Start of Block

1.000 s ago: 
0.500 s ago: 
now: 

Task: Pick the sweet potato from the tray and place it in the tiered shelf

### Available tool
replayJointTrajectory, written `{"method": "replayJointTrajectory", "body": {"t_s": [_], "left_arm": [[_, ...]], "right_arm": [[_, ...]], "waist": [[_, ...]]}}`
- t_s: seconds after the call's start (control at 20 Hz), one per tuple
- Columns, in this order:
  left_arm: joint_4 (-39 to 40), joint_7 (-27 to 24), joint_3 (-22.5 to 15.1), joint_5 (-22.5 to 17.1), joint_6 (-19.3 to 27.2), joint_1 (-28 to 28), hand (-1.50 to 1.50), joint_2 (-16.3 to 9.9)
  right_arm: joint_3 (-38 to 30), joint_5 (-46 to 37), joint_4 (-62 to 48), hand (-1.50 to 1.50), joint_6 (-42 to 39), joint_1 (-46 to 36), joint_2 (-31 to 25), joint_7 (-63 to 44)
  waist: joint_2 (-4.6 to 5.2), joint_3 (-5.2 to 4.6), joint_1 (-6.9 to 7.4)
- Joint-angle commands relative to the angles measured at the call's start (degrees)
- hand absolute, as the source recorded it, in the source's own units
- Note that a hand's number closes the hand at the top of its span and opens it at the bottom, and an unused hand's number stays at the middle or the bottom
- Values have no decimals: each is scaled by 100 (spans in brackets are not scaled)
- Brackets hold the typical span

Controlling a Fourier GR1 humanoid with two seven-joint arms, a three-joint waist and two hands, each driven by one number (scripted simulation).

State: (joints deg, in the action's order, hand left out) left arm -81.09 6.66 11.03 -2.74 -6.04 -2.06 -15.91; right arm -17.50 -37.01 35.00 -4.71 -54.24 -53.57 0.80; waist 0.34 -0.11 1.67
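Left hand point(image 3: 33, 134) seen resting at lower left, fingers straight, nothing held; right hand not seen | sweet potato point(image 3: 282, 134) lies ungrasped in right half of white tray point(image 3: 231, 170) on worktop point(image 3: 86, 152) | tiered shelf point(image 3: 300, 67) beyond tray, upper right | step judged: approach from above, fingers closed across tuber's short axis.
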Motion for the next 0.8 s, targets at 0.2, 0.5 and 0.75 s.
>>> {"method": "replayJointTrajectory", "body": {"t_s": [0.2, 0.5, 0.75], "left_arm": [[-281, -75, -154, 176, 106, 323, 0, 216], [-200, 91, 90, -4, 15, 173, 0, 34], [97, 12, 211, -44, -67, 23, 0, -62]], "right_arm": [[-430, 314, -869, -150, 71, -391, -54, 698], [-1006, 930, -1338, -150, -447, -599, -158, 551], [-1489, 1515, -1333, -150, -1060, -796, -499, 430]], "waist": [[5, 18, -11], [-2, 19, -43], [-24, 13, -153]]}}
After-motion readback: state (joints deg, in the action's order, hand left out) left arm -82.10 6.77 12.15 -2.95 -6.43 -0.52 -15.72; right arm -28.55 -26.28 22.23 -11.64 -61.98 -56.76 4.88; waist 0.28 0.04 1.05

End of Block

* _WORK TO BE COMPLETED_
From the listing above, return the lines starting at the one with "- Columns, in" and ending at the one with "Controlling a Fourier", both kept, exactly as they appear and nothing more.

* _EXERCISE RESULT_
- Columns, in this order:
  left_arm: joint_4 (-39 to 40), joint_7 (-27 to 24), joint_3 (-22.5 to 15.1), joint_5 (-22.5 to 17.1), joint_6 (-19.3 to 27.2), joint_1 (-28 to 28), hand (-1.50 to 1.50), joint_2 (-16.3 to 9.9)
  right_arm: joint_3 (-38 to 30), joint_5 (-46 to 37), joint_4 (-62 to 48), hand (-1.50 to 1.50), joint_6 (-42 to 39), joint_1 (-46 to 36), joint_2 (-31 to 25), joint_7 (-63 to 44)
  waist: joint_2 (-4.6 to 5.2), joint_3 (-5.2 to 4.6), joint_1 (-6.9 to 7.4)
- Joint-angle commands relative to the angles measured at the call's start (degrees)
- hand absolute, as the source recorded it, in the source's own units
- Note that a hand's number closes the hand at the top of its span and opens it at the bottom, and an unused hand's number stays at the middle or the bottom
- Values have no decimals: each is scaled by 100 (spans in brackets are not scaled)
- Brackets hold the typical span

Controlling a Fourier GR1 humanoid with two seven-joint arms, a three-joint waist and two hands, each driven by one number (scripted simulation).

No further output remains.